Applying the Scale Factor of Similar Triangles to the Perimeter

Last updated: Jan 4, 2020 by Ido Sarig · This website generates income via ads and uses cookies · Terms of use · Privacy policy

The scale factor of two similar triangles (or any geometric shape, for that matter) is the ratio between two corresponding sides.

In today's lesson, we will show that this same scale factor also applies to the ratio of the two triangles' perimeter. This is fairly easy to show, so today's lesson will be short.

Problem

Two triangles, ΔABC and ΔADE are similar, ΔABC∼ ΔADE. The scale factor, AB/AD is 6/5. Find the ratio of the perimeters of the two triangles.

Similar triangles in geometry

Strategy

We will use the definition of the scale factor to define one set of sides in terms of the other set of sides, Then, apply the definition of perimeter. and write out the perimeter of both triangles in using one set of sides.

Solution

(1) ΔABC∼ ΔADE //Given
(2) AB/AD = 6/5 //Given
(3) BC/DE = 6/5 //(1), (2), scale factor is the same for all sides in similar triangles.
(4) AC/AE = 6/5 //(1), (2), scale factor is the same for all sides in similar triangles.
(5) AB = 6/5*AD // rearrange (2)
(6) BC = 6/5*DE // rearrange (3)
(7) AC = 6/5*AE // rearrange (4)
(8) PABC=AB+BC+AC //definition of perimeter
(9) PADE=AD+DE+AE //definition of perimeter
(10)PABC=6/5*AD+6/5*DE+ 6/5*AE //(8), (5), (6) , (7), Transitive property of equality
(11)PABC=6/5*(AD+DE+AE) //(10), Distributive property of multiplication
(12) PABC=6/5*PADE //(11), (9), Transitive property of equality
(13) PABC/PADE=6/5

And so we have easily shown that the scale factor of similar triangles is the same for the perimeters.
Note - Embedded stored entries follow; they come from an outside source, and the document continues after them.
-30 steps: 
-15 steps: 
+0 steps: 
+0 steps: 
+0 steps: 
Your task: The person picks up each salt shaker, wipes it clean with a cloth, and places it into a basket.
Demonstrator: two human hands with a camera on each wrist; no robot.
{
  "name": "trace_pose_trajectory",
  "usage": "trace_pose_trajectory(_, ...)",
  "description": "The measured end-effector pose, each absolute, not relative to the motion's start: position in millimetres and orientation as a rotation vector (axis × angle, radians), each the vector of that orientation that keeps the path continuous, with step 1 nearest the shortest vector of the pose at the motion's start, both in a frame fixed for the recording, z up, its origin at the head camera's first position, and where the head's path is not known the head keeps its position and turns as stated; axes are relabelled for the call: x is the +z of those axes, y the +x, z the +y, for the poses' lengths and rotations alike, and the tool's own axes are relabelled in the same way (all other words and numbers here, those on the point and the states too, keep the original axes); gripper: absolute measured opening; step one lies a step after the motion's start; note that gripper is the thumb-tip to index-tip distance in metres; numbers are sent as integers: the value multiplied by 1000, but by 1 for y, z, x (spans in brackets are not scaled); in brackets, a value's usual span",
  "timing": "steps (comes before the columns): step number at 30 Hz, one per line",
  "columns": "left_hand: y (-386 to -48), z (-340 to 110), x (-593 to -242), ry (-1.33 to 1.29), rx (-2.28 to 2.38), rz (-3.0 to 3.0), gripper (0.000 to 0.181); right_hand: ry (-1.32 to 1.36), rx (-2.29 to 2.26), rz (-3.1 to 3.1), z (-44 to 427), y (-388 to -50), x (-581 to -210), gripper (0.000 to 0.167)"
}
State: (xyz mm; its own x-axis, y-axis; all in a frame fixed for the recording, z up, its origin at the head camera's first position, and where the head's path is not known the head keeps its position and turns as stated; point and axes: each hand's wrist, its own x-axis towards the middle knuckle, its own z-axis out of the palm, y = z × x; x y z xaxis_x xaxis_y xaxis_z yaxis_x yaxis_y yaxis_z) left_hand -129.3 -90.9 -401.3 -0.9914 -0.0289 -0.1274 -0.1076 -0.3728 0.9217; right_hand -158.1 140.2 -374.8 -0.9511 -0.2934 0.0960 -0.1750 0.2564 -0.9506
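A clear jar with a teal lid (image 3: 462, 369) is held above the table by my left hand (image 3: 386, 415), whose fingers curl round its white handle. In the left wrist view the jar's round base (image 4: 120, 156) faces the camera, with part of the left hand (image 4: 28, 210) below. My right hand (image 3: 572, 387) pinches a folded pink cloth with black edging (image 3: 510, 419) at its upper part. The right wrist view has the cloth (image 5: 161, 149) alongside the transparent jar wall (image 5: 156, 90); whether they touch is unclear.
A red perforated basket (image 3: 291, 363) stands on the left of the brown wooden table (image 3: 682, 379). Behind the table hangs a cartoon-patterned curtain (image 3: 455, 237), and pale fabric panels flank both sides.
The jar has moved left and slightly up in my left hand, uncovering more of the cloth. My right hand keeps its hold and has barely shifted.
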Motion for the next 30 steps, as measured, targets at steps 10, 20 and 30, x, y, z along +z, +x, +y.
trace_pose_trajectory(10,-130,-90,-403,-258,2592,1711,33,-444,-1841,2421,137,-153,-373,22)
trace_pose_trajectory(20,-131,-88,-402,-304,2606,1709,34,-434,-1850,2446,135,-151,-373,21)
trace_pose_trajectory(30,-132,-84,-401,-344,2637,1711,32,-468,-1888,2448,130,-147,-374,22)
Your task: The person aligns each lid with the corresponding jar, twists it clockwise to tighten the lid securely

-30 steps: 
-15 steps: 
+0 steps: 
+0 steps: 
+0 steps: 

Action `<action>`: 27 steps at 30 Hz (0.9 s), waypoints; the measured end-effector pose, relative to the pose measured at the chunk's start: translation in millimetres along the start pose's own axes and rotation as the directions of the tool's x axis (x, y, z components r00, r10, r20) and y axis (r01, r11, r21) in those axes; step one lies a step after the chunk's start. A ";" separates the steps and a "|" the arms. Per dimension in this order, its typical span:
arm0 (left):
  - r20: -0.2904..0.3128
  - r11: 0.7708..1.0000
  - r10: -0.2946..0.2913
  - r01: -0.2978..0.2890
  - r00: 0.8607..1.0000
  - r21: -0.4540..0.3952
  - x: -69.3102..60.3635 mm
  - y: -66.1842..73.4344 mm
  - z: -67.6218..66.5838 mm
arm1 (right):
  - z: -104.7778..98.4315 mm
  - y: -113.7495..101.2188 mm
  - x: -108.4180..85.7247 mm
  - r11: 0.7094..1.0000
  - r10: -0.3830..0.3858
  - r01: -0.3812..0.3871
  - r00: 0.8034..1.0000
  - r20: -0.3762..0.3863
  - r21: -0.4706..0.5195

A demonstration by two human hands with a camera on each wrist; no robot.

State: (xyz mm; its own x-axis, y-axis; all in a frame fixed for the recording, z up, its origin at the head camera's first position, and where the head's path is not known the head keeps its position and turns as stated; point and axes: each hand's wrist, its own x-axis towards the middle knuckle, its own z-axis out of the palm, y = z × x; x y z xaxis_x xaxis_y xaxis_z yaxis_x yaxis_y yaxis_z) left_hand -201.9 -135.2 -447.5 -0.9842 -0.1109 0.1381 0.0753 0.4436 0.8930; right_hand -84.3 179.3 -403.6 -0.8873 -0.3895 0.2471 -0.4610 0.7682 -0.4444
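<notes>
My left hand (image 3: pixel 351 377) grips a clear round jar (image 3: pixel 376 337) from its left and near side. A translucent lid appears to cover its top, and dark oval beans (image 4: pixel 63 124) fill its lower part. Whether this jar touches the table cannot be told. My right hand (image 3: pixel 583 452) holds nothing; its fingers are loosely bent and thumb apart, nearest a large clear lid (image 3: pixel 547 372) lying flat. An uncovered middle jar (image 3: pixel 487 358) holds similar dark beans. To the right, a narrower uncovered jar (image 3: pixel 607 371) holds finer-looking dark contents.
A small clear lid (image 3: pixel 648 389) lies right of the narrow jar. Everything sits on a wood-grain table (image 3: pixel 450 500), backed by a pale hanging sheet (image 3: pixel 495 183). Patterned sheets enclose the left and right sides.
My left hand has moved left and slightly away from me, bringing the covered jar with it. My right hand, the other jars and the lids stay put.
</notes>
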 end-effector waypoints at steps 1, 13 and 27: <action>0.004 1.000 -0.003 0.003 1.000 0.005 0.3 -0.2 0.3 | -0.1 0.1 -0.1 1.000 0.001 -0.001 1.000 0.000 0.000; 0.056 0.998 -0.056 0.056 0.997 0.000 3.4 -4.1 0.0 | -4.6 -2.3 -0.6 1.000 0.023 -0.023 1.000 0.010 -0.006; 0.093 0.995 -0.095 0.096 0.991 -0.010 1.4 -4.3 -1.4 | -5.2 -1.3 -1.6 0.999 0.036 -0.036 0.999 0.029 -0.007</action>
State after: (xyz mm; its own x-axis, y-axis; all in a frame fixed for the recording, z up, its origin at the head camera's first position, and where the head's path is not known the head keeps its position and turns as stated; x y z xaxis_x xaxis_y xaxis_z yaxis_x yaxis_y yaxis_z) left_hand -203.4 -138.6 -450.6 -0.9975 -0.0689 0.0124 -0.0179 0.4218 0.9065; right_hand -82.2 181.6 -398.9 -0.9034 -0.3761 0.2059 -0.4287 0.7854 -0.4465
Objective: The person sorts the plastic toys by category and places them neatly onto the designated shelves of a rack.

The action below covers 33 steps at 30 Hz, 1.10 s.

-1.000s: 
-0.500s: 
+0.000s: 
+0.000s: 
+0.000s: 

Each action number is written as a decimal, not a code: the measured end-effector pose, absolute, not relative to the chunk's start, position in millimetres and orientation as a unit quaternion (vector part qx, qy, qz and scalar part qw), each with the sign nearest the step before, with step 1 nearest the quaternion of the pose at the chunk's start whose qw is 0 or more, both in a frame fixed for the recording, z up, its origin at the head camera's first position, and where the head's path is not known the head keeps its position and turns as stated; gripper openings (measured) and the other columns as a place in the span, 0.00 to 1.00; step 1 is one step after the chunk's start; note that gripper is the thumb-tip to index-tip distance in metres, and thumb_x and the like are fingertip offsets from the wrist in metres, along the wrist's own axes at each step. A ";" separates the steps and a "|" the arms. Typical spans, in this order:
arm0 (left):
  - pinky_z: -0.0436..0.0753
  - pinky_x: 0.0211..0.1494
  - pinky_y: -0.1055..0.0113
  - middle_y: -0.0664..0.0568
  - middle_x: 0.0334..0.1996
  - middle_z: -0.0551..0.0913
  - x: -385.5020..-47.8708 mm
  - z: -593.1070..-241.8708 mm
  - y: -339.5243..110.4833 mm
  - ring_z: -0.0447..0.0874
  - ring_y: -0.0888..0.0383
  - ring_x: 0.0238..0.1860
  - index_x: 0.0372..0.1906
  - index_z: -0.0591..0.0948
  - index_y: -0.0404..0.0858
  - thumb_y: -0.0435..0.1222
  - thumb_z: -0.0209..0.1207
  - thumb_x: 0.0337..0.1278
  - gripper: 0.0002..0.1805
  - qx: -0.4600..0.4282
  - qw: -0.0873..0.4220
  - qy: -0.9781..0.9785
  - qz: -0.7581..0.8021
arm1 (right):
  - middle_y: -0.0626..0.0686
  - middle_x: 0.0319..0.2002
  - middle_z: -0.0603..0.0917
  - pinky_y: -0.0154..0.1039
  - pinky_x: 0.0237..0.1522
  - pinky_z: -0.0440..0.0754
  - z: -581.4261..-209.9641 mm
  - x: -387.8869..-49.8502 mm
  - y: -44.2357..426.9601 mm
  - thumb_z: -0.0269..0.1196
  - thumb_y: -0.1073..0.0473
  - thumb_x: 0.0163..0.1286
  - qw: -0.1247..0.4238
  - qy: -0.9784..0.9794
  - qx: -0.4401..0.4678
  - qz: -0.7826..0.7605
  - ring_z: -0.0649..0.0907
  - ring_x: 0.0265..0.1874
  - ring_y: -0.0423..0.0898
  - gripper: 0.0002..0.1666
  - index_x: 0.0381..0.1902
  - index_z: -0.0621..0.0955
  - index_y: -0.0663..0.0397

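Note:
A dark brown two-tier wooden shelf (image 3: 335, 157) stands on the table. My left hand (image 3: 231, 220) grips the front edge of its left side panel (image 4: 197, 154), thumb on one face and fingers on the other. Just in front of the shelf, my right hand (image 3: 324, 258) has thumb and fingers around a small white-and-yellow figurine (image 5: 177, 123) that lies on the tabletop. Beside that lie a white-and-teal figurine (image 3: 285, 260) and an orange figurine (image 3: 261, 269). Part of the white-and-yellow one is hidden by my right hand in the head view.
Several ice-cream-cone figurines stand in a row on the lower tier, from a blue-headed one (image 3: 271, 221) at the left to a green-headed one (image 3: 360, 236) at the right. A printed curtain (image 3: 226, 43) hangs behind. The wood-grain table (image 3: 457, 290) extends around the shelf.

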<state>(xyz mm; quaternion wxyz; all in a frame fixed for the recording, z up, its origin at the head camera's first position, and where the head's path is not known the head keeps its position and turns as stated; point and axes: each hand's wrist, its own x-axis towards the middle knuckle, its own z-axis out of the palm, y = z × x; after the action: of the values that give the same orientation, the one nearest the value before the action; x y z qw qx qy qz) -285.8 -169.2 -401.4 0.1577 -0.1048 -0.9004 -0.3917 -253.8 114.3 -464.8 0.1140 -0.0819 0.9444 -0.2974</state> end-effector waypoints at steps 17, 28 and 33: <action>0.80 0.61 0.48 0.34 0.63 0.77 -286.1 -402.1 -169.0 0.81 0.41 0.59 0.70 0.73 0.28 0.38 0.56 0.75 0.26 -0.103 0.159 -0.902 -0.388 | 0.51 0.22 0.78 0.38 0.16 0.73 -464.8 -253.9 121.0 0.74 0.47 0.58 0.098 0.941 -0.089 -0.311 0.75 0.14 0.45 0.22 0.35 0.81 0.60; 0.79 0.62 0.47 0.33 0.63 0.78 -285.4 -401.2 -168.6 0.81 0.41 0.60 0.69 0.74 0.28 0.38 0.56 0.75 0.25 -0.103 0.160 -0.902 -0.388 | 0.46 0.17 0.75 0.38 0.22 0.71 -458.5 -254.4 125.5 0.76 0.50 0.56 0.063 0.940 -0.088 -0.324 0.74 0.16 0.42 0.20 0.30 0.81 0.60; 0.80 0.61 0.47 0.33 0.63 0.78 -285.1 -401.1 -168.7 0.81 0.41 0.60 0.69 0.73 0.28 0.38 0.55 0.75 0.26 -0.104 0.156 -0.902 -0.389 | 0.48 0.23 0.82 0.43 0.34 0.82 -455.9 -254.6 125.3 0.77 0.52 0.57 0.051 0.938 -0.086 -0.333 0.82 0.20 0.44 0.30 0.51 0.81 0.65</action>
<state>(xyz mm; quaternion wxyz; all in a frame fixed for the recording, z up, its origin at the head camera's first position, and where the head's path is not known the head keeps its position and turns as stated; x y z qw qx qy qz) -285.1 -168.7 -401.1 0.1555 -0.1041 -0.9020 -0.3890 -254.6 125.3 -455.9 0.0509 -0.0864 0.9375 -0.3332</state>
« A Difficult Geometry Problem With Similar Triangles
Parallel Lines Drawn Through a Point on the Diagonal of a Parallelogram »

About the Author

Ido Sarig is a high-tech executive with a BSc degree in Computer Engineering. His goal is to help you develop a better way to approach and solve geometry problems. You can contact him at [email protected]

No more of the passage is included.